» **WORK INSTRUCTIONS**: Leaving the pictures aside, return the listing exactly as it appears.

» **SOURCE MATERIAL**:
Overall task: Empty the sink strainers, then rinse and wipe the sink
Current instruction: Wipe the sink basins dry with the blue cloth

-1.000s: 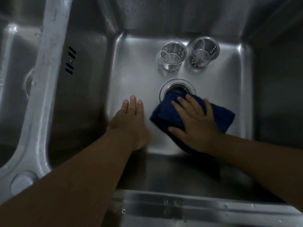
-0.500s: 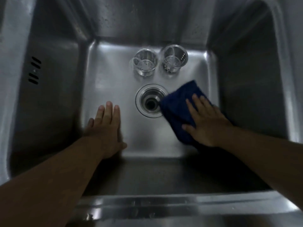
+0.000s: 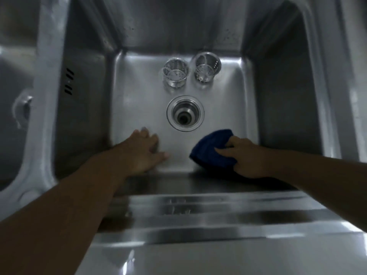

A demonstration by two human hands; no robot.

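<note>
The right hand grips a bunched dark blue cloth against the floor of the stainless steel sink near its front right corner, while the left hand lies flat and open-fingered at the front left. Two perforated steel strainer baskets stand upright near the back wall, behind the open round drain. Wiping well probably means spreading the cloth flatter, pressing evenly, and working overlapping passes into corners and toward the drain.
</note>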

» **WRITTEN SOLUTION**:
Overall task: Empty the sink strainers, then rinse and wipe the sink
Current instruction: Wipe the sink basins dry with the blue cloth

-1.000s: 
-0.500s: 
+0.000s: 

A demonstration by two human hands; no robot.

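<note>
The right hand grips a bunched dark blue cloth against the floor of the stainless steel sink near its front right corner, while the left hand lies flat and open-fingered at the front left. Two perforated steel strainer baskets stand upright near the back wall, behind the open round drain. Wiping well probably means spreading the cloth flatter, pressing evenly, and working overlapping passes into corners and toward the drain.
</note>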

The exercise contains no remaining tasks.